── RECORDS PROVIDED

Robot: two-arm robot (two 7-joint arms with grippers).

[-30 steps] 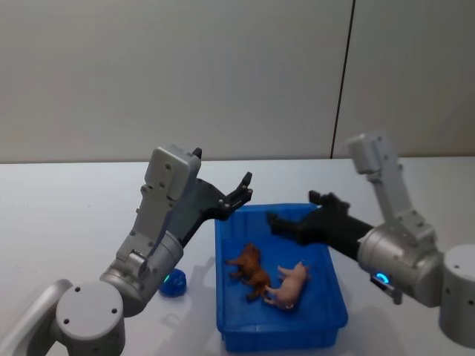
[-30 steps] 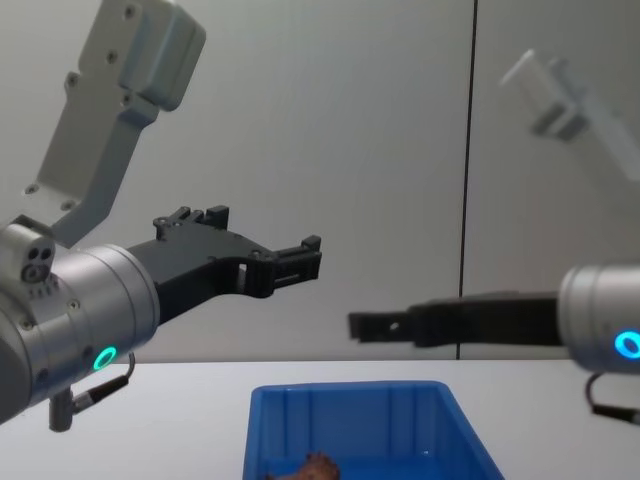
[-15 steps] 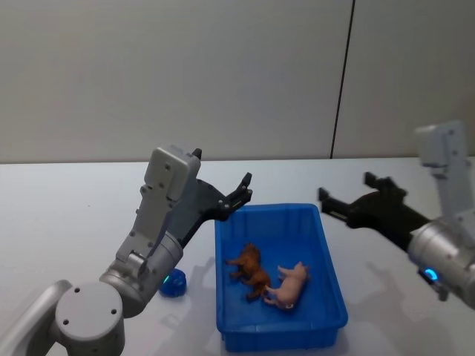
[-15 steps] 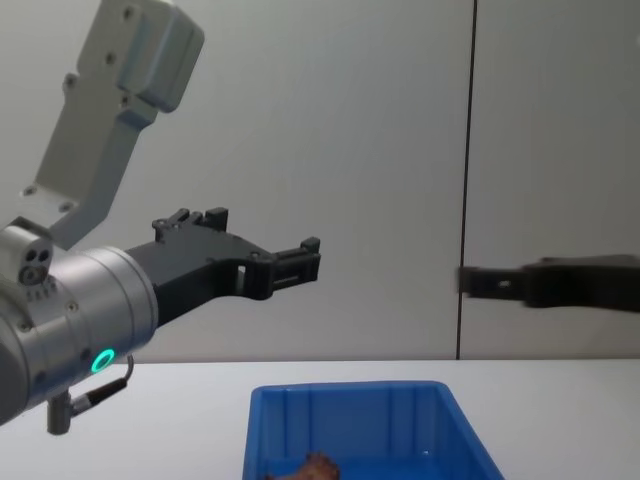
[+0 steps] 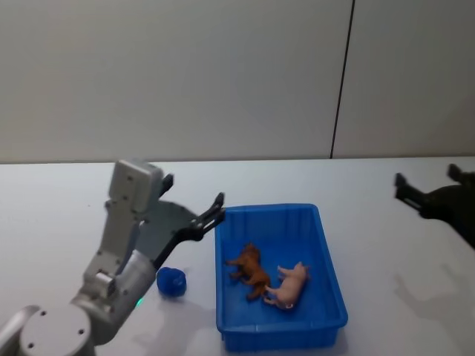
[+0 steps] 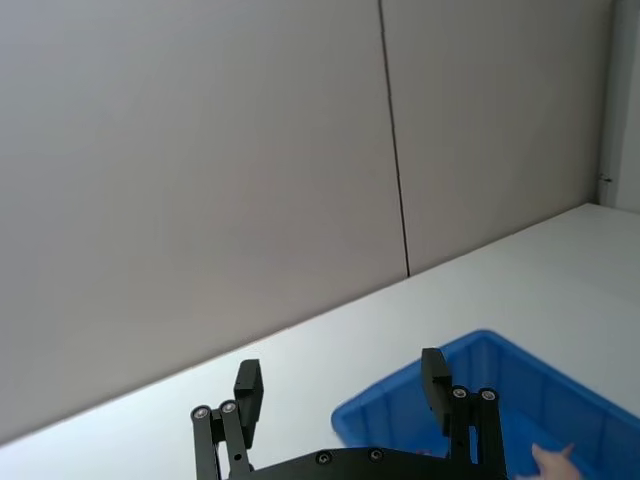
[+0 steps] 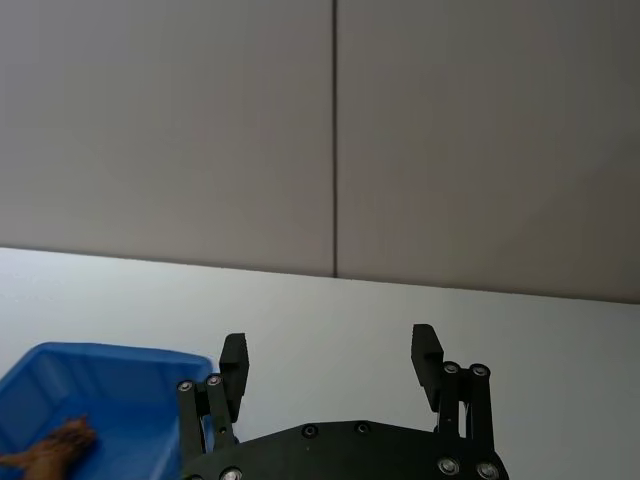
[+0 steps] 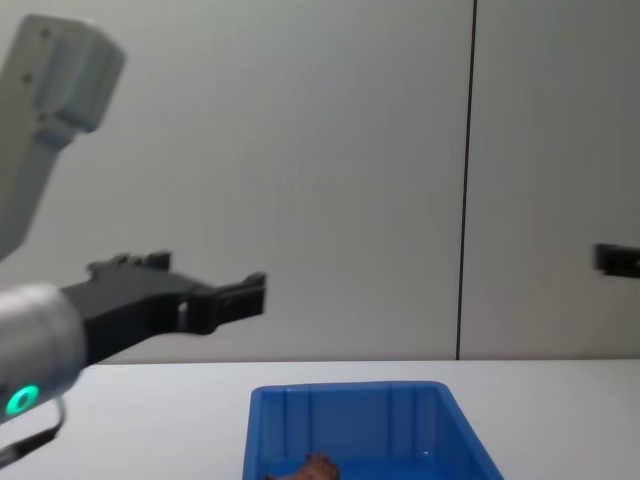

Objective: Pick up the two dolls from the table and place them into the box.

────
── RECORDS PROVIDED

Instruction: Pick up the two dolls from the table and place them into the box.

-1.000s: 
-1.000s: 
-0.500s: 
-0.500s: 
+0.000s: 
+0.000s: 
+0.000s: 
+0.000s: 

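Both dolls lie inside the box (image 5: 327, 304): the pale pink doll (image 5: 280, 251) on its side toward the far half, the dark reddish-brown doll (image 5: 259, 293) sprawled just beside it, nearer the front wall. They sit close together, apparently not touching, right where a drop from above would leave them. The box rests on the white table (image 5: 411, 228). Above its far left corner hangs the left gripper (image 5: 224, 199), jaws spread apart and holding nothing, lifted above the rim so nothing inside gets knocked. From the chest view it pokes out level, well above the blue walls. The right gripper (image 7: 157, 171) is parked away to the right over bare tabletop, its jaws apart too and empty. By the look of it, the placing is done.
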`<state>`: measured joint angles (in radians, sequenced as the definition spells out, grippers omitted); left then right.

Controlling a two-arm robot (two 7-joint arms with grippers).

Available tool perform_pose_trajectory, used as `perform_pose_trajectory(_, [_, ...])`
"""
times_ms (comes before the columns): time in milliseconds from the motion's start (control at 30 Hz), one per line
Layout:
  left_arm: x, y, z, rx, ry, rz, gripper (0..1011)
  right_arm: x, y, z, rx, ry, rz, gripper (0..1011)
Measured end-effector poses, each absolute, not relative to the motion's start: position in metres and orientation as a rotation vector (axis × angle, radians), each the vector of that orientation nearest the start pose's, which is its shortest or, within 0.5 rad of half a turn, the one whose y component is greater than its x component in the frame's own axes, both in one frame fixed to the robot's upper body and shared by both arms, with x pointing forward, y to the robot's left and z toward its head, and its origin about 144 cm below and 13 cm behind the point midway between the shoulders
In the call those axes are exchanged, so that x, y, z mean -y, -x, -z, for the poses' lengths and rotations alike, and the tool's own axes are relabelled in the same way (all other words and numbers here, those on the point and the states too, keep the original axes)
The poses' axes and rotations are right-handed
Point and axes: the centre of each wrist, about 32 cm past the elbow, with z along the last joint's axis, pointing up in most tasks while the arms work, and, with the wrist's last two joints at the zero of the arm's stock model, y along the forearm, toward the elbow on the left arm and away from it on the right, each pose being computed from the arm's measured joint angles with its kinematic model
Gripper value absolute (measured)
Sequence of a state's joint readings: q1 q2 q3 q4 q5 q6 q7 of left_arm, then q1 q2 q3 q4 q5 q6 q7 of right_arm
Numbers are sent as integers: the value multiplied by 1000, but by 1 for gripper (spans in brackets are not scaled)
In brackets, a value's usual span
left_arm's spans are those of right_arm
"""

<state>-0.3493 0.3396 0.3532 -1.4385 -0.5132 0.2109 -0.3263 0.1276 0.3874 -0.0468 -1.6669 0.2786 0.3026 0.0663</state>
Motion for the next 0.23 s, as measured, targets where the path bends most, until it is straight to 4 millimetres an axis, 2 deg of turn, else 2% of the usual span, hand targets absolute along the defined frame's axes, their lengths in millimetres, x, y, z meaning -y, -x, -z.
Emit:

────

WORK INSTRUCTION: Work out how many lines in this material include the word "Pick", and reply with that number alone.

ANSWER FOR THIS EXERCISE: 2